* Exercise:
Please say how many lines in the entries below hold the string "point", with no other words.

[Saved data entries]
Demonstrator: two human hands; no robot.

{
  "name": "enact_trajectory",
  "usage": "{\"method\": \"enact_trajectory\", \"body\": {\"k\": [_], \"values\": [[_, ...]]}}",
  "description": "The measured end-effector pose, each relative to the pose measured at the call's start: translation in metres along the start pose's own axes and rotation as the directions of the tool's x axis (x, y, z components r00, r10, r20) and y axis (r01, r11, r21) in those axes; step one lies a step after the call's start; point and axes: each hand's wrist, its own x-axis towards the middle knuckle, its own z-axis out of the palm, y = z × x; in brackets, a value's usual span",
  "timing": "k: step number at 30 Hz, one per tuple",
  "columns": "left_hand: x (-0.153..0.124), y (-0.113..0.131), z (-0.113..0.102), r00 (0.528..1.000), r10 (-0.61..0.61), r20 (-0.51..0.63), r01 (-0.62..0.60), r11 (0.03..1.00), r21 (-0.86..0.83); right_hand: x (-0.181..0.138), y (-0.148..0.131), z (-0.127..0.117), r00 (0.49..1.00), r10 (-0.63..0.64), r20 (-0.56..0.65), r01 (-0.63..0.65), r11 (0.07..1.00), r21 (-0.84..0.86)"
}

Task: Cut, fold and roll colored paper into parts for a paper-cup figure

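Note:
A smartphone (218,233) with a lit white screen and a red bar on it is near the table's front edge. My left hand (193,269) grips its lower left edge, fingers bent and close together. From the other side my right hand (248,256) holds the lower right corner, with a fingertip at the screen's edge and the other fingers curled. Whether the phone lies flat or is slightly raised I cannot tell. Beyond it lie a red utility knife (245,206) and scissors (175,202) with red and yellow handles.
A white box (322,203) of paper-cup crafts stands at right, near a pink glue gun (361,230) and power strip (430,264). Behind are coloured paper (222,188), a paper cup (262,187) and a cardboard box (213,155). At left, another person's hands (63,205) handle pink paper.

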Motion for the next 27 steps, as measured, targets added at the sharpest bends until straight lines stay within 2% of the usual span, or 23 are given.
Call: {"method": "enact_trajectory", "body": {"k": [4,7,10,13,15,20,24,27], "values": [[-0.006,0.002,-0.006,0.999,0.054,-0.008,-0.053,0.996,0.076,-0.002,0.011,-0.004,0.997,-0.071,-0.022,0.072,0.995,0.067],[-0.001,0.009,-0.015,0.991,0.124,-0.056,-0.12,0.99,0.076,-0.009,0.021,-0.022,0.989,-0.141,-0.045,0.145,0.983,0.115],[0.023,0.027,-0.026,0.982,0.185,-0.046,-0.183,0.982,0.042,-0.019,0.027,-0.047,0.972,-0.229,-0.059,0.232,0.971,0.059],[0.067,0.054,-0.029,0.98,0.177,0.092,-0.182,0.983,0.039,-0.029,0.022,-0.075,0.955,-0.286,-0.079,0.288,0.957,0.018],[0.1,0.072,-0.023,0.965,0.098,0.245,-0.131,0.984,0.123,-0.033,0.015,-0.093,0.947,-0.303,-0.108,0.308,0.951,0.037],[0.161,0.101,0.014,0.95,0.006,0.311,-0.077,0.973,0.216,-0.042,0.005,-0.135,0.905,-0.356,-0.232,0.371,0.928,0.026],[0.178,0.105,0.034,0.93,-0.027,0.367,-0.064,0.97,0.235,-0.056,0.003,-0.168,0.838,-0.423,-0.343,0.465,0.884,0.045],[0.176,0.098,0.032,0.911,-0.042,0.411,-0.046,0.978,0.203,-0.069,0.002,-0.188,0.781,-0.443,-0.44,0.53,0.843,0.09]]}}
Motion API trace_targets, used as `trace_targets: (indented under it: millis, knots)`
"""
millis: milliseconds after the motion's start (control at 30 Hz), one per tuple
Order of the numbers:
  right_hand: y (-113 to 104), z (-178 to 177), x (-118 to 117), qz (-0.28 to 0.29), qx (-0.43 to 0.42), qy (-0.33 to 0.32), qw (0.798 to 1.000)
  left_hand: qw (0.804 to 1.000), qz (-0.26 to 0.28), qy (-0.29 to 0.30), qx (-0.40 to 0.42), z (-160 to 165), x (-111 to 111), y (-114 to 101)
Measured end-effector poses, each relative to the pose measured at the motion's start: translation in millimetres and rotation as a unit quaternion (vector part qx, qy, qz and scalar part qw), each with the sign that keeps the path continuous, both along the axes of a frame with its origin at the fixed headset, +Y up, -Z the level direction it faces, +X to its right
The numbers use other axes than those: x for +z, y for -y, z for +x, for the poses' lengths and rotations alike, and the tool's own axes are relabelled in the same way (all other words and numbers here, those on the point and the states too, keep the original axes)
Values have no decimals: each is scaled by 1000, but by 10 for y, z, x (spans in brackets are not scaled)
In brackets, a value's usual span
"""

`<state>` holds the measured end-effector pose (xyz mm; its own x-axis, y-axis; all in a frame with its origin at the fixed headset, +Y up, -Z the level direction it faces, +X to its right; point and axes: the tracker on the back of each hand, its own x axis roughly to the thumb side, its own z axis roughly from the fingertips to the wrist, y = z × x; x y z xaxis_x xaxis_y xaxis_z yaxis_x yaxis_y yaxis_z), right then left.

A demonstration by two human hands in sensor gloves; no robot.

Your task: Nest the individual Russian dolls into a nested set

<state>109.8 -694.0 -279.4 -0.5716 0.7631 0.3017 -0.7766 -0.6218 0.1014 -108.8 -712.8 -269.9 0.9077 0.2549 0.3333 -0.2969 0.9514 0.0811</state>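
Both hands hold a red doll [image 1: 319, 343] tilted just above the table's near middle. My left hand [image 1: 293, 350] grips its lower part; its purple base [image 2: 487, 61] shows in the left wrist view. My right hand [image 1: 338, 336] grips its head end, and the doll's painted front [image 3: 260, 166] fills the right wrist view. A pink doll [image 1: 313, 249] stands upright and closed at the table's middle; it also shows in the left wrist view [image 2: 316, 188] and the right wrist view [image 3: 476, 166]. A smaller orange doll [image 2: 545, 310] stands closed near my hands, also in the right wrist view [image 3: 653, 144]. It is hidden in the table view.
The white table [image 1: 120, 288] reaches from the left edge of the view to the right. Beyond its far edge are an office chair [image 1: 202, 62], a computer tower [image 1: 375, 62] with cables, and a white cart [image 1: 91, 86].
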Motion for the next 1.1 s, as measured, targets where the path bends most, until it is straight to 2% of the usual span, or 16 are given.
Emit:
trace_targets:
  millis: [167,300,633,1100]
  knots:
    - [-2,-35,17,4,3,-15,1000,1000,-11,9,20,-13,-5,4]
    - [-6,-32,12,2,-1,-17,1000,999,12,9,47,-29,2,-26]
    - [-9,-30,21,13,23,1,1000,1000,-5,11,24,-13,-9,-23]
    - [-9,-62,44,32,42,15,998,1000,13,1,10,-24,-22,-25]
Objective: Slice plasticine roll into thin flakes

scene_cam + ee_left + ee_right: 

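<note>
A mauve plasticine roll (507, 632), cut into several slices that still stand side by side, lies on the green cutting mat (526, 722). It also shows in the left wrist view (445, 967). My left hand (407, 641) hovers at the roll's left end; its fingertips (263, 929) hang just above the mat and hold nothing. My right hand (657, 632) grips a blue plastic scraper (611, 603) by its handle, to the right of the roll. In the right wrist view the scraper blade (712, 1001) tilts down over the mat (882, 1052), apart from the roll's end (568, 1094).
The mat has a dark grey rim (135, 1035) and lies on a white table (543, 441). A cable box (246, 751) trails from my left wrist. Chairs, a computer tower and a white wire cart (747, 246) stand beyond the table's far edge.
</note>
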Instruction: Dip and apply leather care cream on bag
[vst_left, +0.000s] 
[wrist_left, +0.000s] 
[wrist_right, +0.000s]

* Output for this exercise:
3